YOUR GOAL: Return the entire listing exactly, leaving nothing out.

DATA:
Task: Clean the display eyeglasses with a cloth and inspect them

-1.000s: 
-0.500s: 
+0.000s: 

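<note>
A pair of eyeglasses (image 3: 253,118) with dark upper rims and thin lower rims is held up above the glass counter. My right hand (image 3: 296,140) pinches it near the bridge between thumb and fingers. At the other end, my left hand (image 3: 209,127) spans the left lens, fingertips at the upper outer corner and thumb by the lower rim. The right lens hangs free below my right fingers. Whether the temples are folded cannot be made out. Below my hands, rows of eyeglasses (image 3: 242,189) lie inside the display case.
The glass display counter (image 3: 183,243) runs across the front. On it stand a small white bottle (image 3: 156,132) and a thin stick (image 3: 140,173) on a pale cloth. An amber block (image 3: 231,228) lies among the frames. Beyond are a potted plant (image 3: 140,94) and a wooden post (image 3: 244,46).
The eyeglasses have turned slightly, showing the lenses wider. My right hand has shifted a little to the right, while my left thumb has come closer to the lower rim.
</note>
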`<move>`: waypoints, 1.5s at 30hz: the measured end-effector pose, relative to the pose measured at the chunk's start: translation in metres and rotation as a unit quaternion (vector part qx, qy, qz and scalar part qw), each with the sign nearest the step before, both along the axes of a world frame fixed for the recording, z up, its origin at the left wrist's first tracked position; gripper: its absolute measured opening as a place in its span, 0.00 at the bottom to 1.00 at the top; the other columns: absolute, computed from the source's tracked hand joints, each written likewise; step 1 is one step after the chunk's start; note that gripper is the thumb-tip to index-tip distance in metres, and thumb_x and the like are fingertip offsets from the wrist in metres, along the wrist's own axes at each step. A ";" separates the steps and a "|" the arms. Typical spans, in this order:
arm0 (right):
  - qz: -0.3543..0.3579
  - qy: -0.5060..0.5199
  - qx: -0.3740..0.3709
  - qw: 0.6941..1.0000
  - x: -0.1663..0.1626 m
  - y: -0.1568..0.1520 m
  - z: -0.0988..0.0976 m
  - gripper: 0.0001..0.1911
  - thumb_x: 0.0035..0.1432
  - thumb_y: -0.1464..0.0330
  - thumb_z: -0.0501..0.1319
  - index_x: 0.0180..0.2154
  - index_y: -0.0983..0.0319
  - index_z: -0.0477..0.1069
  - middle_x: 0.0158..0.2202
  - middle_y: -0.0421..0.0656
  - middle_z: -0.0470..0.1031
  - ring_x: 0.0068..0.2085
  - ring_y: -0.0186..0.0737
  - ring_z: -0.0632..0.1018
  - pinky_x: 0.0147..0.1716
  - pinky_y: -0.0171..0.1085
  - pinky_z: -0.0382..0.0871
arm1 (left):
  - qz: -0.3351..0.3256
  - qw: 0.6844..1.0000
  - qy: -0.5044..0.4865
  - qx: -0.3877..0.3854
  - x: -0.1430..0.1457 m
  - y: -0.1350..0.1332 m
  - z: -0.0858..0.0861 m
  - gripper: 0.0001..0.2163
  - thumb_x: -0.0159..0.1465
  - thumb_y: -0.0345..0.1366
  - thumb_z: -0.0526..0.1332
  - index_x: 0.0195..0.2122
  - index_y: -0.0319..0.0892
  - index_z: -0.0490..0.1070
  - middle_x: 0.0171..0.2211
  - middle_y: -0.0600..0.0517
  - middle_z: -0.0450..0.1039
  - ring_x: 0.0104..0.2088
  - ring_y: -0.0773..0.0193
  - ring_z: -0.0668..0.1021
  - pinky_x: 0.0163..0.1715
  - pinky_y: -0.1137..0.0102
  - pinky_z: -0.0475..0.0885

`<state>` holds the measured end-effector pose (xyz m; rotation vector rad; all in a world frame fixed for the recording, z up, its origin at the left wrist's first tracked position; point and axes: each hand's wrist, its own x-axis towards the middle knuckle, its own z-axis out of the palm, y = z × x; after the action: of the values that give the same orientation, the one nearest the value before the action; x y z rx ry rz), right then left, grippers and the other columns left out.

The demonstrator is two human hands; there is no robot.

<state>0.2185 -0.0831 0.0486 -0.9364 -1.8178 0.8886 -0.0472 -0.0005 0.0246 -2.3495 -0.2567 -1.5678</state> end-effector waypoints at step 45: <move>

WRITTEN ANSWER:
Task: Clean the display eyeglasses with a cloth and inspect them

-1.000s: 
-0.500s: 
+0.000s: 

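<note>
A pair of eyeglasses (image 3: 253,118) with dark upper rims and thin lower rims is held up above the glass counter. My right hand (image 3: 296,140) pinches it near the bridge between thumb and fingers. At the other end, my left hand (image 3: 209,127) spans the left lens, fingertips at the upper outer corner and thumb by the lower rim. The right lens hangs free below my right fingers. Whether the temples are folded cannot be made out. Below my hands, rows of eyeglasses (image 3: 242,189) lie inside the display case.
The glass display counter (image 3: 183,243) runs across the front. On it stand a small white bottle (image 3: 156,132) and a thin stick (image 3: 140,173) on a pale cloth. An amber block (image 3: 231,228) lies among the frames. Beyond are a potted plant (image 3: 140,94) and a wooden post (image 3: 244,46).
The eyeglasses have turned slightly, showing the lenses wider. My right hand has shifted a little to the right, while my left thumb has come closer to the lower rim.
</note>
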`<move>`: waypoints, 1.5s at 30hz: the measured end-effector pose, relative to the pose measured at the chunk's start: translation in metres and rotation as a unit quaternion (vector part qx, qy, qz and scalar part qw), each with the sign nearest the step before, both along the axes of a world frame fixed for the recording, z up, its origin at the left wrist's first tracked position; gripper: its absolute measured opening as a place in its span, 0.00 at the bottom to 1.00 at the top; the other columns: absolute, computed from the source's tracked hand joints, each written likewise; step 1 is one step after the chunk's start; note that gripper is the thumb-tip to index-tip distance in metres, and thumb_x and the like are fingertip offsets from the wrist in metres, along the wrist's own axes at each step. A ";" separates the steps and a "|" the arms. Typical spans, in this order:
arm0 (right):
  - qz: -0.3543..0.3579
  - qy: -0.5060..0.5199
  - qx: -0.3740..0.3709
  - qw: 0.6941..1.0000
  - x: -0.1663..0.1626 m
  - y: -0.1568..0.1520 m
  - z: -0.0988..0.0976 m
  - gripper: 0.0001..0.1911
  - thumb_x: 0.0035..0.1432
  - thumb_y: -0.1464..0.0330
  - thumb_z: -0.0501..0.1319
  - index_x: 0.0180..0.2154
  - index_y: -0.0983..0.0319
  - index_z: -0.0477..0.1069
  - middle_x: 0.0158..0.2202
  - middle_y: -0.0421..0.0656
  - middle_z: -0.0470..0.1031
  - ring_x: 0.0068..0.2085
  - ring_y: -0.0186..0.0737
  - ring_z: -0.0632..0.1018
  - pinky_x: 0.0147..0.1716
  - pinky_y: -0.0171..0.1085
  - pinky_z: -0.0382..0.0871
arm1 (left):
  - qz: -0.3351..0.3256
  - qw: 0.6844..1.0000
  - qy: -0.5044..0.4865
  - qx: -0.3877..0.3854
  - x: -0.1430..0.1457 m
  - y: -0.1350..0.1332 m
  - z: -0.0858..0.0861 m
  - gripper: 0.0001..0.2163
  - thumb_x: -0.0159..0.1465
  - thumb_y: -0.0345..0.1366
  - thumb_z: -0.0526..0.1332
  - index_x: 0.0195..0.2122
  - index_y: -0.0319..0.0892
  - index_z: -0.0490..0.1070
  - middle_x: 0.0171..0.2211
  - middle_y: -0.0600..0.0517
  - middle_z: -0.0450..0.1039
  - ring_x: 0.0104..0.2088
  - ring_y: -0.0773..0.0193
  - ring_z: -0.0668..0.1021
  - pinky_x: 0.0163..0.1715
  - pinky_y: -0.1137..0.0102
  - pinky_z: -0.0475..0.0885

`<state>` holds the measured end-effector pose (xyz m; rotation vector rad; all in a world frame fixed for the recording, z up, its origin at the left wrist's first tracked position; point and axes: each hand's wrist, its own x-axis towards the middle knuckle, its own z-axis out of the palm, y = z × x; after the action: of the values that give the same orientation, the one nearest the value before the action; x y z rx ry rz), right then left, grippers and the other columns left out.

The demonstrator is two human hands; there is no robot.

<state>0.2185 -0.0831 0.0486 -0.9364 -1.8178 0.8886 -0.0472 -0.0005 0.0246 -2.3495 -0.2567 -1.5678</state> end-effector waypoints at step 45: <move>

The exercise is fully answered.